ASSIGNED TASK:
For the entries below, repeat exactly each line starting with the one that contains "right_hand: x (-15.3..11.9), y" and going on through the one that contains "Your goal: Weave", and no others.

Stored data:
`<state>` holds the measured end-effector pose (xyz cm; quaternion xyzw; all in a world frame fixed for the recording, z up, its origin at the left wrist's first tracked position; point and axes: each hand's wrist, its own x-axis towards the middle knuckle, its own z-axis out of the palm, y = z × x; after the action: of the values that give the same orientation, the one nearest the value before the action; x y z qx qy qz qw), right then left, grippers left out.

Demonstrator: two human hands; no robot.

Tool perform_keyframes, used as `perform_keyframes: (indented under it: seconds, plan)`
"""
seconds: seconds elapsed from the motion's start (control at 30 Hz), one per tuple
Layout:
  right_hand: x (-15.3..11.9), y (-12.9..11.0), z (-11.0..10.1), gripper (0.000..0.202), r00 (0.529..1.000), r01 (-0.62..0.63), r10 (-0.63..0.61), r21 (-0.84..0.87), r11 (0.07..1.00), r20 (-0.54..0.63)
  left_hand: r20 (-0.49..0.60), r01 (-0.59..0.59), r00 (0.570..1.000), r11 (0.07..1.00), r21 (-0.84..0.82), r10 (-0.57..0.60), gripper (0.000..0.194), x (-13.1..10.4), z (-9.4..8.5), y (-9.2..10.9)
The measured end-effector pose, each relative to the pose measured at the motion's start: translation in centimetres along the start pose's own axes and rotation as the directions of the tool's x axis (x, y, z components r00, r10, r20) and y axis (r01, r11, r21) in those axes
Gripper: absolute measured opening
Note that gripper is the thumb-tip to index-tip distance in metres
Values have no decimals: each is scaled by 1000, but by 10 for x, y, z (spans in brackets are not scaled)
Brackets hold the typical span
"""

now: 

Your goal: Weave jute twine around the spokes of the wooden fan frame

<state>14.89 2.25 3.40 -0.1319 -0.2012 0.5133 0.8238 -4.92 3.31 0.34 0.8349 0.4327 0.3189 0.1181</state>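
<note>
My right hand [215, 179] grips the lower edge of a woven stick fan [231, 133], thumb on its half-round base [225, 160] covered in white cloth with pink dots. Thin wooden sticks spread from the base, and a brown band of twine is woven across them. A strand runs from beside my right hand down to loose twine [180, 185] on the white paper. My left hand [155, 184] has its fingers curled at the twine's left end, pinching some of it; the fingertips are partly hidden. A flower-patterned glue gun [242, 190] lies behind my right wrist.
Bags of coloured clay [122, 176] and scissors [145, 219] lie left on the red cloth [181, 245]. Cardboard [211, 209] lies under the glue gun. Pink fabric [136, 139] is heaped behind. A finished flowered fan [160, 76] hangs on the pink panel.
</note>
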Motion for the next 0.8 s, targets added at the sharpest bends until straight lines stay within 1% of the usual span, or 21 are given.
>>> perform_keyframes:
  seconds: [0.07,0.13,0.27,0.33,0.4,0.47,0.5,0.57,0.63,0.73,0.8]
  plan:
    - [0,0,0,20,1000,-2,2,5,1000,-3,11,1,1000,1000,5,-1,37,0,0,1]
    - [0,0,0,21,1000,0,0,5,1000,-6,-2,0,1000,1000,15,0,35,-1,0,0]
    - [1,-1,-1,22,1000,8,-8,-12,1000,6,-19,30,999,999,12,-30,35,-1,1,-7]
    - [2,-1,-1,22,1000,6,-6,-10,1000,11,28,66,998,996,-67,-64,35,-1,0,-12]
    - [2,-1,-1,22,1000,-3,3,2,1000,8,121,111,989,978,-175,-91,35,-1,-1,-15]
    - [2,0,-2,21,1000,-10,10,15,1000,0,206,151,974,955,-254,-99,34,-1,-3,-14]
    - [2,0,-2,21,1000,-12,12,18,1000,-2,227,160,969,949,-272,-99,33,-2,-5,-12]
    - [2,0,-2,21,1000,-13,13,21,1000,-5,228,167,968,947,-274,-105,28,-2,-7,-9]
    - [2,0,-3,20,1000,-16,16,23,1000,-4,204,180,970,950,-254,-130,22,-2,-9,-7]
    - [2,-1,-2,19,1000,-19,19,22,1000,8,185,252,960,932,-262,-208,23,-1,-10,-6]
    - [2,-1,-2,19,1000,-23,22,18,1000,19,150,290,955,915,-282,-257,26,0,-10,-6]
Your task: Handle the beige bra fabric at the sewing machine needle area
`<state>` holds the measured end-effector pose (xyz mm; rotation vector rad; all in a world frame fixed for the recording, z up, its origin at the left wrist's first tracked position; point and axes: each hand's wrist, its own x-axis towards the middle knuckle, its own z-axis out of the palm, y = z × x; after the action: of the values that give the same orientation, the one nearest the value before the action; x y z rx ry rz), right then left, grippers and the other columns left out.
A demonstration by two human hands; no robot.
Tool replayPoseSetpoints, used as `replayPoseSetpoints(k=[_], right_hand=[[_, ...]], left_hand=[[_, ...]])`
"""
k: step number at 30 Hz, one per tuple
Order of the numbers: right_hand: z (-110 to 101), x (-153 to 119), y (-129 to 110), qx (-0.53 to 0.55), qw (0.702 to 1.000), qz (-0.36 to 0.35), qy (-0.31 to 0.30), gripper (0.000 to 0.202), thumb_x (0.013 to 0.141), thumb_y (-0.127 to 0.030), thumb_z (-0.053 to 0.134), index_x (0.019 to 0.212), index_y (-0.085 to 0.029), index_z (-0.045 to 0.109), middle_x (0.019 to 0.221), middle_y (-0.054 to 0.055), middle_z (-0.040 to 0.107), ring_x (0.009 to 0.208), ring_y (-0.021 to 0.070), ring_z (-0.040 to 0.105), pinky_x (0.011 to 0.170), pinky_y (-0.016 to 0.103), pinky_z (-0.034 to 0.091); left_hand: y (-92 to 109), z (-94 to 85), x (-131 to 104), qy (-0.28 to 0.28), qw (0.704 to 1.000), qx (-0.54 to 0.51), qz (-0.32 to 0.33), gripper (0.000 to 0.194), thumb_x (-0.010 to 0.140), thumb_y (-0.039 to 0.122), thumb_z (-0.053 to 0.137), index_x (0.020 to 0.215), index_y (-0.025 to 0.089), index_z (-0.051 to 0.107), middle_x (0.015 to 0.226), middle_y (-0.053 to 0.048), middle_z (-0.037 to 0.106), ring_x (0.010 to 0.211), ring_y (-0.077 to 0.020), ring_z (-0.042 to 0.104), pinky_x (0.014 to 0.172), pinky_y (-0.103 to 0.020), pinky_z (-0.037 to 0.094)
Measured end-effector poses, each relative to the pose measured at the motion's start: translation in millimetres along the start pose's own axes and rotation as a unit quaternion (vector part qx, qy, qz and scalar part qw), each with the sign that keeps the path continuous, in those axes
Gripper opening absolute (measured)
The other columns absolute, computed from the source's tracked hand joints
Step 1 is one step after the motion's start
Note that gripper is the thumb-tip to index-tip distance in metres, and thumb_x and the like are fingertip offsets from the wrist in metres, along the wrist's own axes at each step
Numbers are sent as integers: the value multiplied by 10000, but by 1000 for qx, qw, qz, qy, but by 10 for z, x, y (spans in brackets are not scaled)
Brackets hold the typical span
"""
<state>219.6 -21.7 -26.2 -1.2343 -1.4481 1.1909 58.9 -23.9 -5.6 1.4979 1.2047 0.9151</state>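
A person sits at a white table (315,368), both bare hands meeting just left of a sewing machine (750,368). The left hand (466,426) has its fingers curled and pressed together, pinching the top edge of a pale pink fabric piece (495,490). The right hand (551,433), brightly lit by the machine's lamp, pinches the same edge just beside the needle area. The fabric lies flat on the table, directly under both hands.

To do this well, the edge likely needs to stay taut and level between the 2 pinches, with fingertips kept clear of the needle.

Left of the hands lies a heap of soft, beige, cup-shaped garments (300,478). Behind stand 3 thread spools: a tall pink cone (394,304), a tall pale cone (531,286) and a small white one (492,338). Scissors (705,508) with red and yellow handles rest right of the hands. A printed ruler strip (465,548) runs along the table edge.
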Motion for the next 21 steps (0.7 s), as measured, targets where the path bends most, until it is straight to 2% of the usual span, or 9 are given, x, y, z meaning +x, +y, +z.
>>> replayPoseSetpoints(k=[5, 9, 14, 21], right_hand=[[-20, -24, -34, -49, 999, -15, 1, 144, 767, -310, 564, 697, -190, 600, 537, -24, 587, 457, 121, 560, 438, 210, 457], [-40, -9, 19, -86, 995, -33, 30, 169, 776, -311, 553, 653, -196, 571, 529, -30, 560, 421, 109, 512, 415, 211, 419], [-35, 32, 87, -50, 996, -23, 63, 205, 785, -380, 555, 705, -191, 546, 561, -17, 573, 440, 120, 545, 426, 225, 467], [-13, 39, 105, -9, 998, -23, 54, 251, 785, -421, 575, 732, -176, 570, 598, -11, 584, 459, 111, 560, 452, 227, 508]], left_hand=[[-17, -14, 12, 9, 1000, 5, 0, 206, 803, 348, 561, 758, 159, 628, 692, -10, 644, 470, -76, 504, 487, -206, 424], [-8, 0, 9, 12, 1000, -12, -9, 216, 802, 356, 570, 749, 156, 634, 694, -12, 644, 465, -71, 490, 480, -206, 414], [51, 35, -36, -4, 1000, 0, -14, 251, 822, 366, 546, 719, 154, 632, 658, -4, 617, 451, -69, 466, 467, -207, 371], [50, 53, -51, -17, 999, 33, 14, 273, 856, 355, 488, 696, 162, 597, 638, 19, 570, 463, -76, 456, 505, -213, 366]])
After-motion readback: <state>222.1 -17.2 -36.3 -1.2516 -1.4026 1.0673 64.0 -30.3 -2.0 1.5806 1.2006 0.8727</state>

ANSWER TO THIS TASK:
  right_hand: x (-15.3..11.9), y (-12.9..11.0), z (-11.0..10.1), gripper (0.000..0.202), r00 (0.529..1.000), r01 (-0.62..0.63), r10 (-0.63..0.61), r21 (-0.84..0.87), r11 (0.07..1.00), r20 (-0.54..0.63)
  left_hand: r20 (-0.49..0.60), r01 (-0.59..0.59), r00 (0.570..1.000), r11 (0.07..1.00), r21 (-0.84..0.82), r10 (-0.57..0.60), gripper (0.000..0.194), x (-13.1..10.4), z (-9.4..8.5), y (-9.2..10.9)
The measured end-effector pose, each relative to the pose measured at the motion's start: translation in centimetres along the start pose's own axes and rotation as the directions of the tool's x axis (x, y, z components r00, r10, r20) and y axis (r01, r11, r21) in those axes
Gripper: absolute measured opening
Note that gripper is the thumb-tip to index-tip distance in metres
Values have no decimals: each is scaled by 1000, but by 10 for x, y, z (spans in brackets are not scaled)
Brackets hold the typical span
"""

now: 

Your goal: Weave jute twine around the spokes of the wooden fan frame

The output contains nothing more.